The following comments should be addressed before considering of publication:
1.Specific results are not recommended for writing in the abstract and are more suitable for the conclusion section.
2. It is recommended to use a table to compare the characteristics, advantages, and disadvantages of the three methods.
3. Algorithm optimization can affect measurement results. Since the paper doesn't clarify the algorithm used by PUSH Band, it can't represent the general use of IMU methods.
4. Please provide the type and model number of the IMU sensor.
5. The paper is more like a test report of the product, which lacks theoretical elaboration and innovative methods. It is recommended that the authors adopt more theoretical methods or analyze the experimental data in depth, so as to enhance the academic value of the paper. For example, constructing mathematical models or proposing new algorithms.”
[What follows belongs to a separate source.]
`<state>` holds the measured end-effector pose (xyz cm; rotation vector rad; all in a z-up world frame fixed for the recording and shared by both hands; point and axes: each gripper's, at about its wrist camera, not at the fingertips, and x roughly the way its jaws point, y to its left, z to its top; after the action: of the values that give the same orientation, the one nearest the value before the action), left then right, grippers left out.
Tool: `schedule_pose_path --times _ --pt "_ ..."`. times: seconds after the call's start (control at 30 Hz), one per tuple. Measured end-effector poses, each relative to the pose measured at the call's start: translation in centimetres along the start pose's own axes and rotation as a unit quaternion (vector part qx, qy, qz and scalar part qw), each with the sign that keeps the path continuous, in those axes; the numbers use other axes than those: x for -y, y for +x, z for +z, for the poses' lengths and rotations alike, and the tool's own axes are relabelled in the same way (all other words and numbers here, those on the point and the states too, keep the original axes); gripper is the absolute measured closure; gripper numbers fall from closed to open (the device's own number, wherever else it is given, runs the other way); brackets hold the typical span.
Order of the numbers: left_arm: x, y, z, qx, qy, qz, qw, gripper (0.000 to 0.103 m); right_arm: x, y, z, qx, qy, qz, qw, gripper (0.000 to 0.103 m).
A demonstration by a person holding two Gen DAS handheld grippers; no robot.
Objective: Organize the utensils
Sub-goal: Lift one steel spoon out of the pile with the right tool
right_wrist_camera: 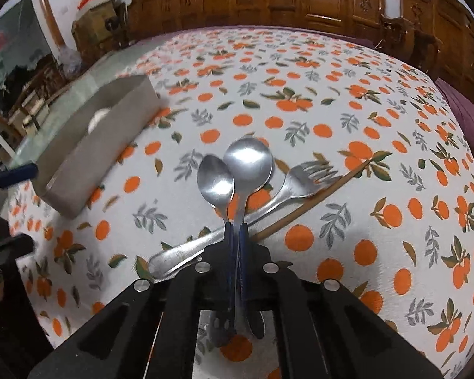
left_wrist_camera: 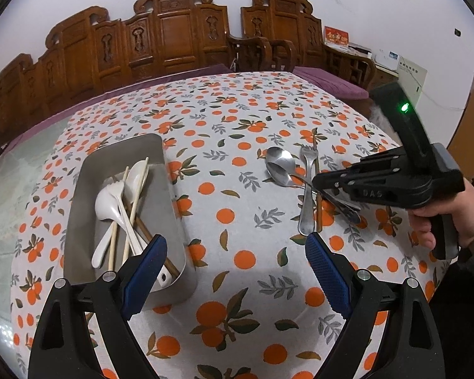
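Observation:
My right gripper [right_wrist_camera: 236, 225] is shut on the handles of two metal spoons, one small [right_wrist_camera: 215, 183] and one rounder [right_wrist_camera: 248, 161], whose bowls stick out ahead of the jaws and pass over a metal fork [right_wrist_camera: 312, 177]. A wooden chopstick [right_wrist_camera: 316, 199] lies on the cloth beside the fork. In the left wrist view the right gripper [left_wrist_camera: 324, 188] comes in from the right, with the spoons [left_wrist_camera: 279, 164], fork [left_wrist_camera: 308, 189] and chopstick [left_wrist_camera: 318, 202] there. My left gripper [left_wrist_camera: 235, 243] is open and holds nothing, near the metal tray [left_wrist_camera: 154, 158]. The tray holds white spoons [left_wrist_camera: 110, 208] and chopsticks [left_wrist_camera: 139, 189].
The table wears a cloth printed with oranges [left_wrist_camera: 237, 120]. The tray [right_wrist_camera: 110, 135] stands at the left by a bare glass strip [left_wrist_camera: 15, 183]. A person's hand [left_wrist_camera: 439, 218] grips the right tool. Carved wooden chairs [left_wrist_camera: 173, 31] line the far side.

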<state>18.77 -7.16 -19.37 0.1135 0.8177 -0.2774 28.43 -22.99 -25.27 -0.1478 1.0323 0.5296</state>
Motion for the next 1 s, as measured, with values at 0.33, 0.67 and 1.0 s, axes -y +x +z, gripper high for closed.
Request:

6. The conclusion should highlight the academic contributions of this paper and provide recommendations for future research directions.
Author Response
Dear Reviewer,
We would like to express our sincere gratitude for the valuable comments you provided about our manuscript. We did our utmost to provide argumented answers to each, and we hope that they will properly address your concerns. Please find our answer to your comments (italicized) below.
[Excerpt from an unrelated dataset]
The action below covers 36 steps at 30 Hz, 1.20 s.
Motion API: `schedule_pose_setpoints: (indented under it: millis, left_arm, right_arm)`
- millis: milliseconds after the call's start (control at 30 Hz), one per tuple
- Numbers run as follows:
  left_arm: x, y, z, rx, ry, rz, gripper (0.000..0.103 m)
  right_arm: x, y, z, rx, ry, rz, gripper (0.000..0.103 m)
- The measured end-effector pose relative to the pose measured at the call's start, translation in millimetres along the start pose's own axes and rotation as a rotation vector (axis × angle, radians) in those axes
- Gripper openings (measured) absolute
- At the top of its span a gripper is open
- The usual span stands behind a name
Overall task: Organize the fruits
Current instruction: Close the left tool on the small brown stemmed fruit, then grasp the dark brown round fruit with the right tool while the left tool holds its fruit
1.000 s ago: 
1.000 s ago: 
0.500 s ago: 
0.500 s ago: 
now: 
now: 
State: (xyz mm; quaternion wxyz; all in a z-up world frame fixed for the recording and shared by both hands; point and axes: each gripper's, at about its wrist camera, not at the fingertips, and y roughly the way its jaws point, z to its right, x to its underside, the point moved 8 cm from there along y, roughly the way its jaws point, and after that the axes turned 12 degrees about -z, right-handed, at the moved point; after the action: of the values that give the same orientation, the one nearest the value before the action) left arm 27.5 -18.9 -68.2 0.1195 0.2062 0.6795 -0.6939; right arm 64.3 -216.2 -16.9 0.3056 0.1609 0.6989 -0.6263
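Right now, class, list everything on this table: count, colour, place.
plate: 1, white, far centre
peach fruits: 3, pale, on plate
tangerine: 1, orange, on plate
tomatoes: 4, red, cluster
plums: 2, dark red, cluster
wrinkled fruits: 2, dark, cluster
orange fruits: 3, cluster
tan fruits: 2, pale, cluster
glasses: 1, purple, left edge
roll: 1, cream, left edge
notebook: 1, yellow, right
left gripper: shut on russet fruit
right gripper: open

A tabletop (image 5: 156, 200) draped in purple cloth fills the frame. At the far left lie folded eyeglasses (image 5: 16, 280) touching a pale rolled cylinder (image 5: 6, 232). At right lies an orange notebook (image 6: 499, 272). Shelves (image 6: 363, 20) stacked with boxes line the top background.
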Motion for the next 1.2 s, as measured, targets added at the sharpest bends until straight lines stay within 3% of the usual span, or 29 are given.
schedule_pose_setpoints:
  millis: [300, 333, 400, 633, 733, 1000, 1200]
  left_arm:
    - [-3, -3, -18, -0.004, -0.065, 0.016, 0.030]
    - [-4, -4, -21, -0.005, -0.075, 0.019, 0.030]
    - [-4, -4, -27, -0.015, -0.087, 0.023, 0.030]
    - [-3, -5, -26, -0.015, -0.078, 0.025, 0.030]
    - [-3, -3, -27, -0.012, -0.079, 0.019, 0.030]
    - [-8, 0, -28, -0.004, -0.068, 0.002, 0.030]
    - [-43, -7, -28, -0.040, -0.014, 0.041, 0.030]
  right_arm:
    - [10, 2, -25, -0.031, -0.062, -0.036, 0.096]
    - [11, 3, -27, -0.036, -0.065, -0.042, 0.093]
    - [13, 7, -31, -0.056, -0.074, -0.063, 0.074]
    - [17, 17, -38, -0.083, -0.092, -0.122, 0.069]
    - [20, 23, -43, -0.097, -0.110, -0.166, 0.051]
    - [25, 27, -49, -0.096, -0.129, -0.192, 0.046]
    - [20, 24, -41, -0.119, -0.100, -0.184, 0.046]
1.Specific results are not recommended for writing in the abstract and are more suitable for the conclusion section.
Response
Thank you for your suggestion. After careful consideration, we found that the absence of data in the abstract may cause ambiguity for readers first evaluating the merit of our study before investing time into reading the full manuscript. Additionally, the journal's guidelines about the conclusion states: 'A final summarizing comment of the main conclusions or interpretations.' Accordingly, our Conclusion section (Lines 26-30) only synthesizes the primary takeaways and the broader implications derived from our findings, rather than reiterate specific numerical results from the Results section. Therefore, while we appreciate the merit of your suggestion, based on adherence to the journal’s guidelines and concerns about clarity, we decided to leave both sections unchanged.
2. It is recommended to use a table to compare the characteristics, advantages, and disadvantages of the three methods.
Response
Thank you for your remark. We agree on the utility of a comparison table for readers. However, the primary focus of this study is the empirical validation of these methods for CMJ height under specific conditions (with/without arm swing) and their impact on arm contribution indices, rather than a general review of all their characteristics, advantages, and disadvantages. While such a table is undeniably informative, we also feel that a comprehensive comparison would extend beyond the scope of the present study. We have briefly discussed relevant method characteristics in the Introduction and Discussion as they pertain to our findings. Therefore, we have opted to keep the manuscript focused on our specific research aims. Thank you for your understanding.
3. Algorithm optimization can affect measurement results. Since the paper doesn't clarify the algorithm used by PUSH Band, it can't represent the general use of IMU methods.
Response
Thank you for your comment regarding the specificity of our findings to the PUSH Band 2.0 due to its proprietary algorithm, and how this might limit generalization to all IMU methods. We fully agree that this point is important. While we cannot discuss the algorithm's inner workings, we tried to address this concern, if only partially, by providing the software version (Line 122-123) and explicitly mentioned the need for caution in generalizing the present results in the paragraph about limitations (Line 315-322).
4. Please provide the type and model number of the IMU sensor.
Response
Thank you for your suggestion. Regarding the IMU sensor details, available information about the PUSH Band 2.0 on lines 62-63. Unfortunately, as with many commercially available equipment, the manufacturer does not publicly disclose the specific model numbers of its internal sensor components.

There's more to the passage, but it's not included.